= Arnold Kaufmann =

French engineer (1911–1994)

Arnold Kaufmann (18 August 1911 – 15 June 1994) was a French engineer, professor of Applied Mechanics and Operations Research at the Mines ParisTech in Paris, at the Grenoble Institute of Technology and the Université catholique de Louvain, and scientific advisor at Groupe Bull. He is known for writing the first book on fuzzy sets, and as cofounder of the International Project Management Association.

== Life and work ==
Kaufmann had an illustrious career. He served as a pilot during World War II, and in his later life became a professor of Applied Mechanics and Operations Research at the Ecole Supérieure des Mines de Paris; Polytechnic University at Grenoble; and the University of Louvain in Belgium.

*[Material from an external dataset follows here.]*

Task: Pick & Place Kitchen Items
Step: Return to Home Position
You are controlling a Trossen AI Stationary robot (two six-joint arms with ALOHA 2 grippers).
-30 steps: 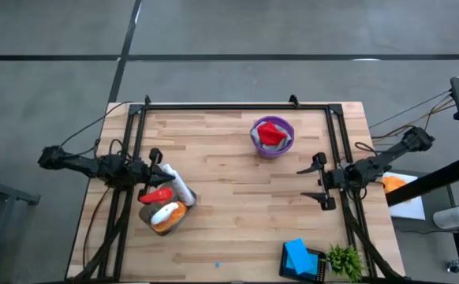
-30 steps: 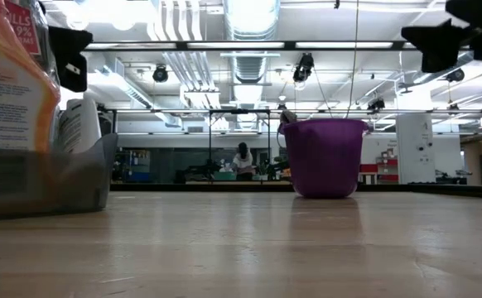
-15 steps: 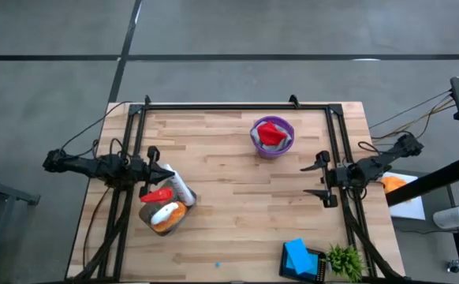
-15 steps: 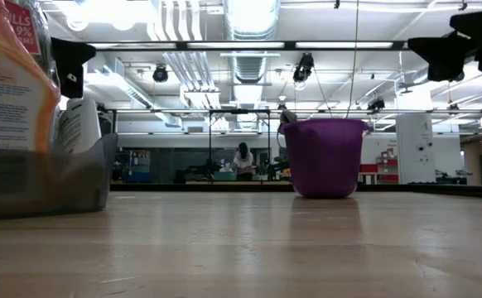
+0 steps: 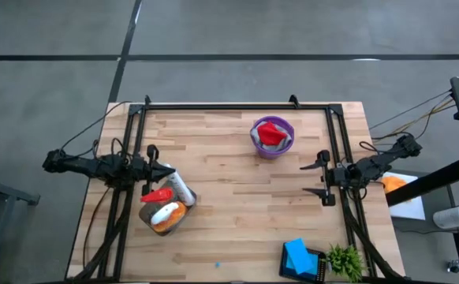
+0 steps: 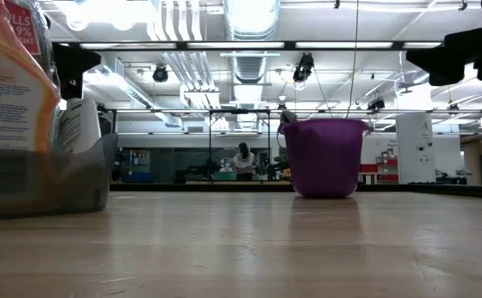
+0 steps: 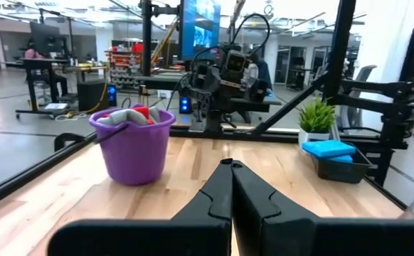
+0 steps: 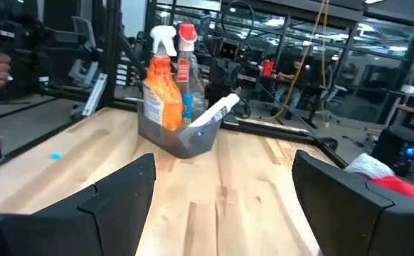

In 1964–65 Kaufmann participated in meetings with Roland Gutsch from Germany, Pierre Koch and Yves Eugene from France, and Dick Vullinghs from the Netherlands, which led to the founding of the International Project Management Association. In the discussion about how to name the new association, Kaufmann suggested the term INTERNET for INTERnational NETwork. After the Vienna congress of the association in 1967, INTERNET became the official association name of the conference held every second year.

In a memoriam of Professor Arnold Kaufmann Lotfi A. Zadeh (1996) wrote:
"In writing about Professor Kaufmann, I find it hard to find adequate words to describe my admiration and affection for a man who stood so tall in all respects. A truly outstanding intellect, professor Kaufmann was totally dedicated to his calling as a scientist, writer and educator. Material wealth, status and prestige were far removed from his goals in life. He was an avid conversationalist on issues related to science and especially fuzzy set theory. Somehow, the concept of a fuzzy set struck a resonant note in his thinking. When I met him in 1970, the enthusiasm of a man of his age made a deep impression on me. I felt very small by comparison."

== Selected publications ==
- Kaufmann, Arnold and R. Cruon. La programmation dynamique: gestion scientifique séquentielle. Dunod, 1965.
- Kaufmann, Arnold, Introduction À la Combinatorique en Vue Des Applications, Par A. Kaufmann. Pref. de C. Berge. 1968
- Kaufmann, Arnold. Confiance technique : théorie mathématique de la fiabilité. Dunod, 1969
- Kaufmann, Arnold and Jacques Pezé. Des Sous-hommes et des super-machines. Paris : A. Michel, 1970.
- Kaufmann, Arnold. Introduction to the theory of fuzzy subsets. Vol. 2. Academic Pr, 1975.
- Kaufmann, Arnold. "Introduction à la théorie des sous-ensembles flous à l'usage des ingénieurs. Tome III, Applications à la classification et à la reconnaissance des formes, aux automates et aux systèmes, aux choix des critères." (1975).
- Kaufmann, Arnold and Robert Faure. Invitation à la recherche opérationnelle. Dunod Entreprise, Méthodes et Techniques de Gestion, 1982.
- Kaufmann, Arnold, and Madan M. Gupta. Fuzzy mathematical models in engineering and management science. Elsevier Science Inc., 1988.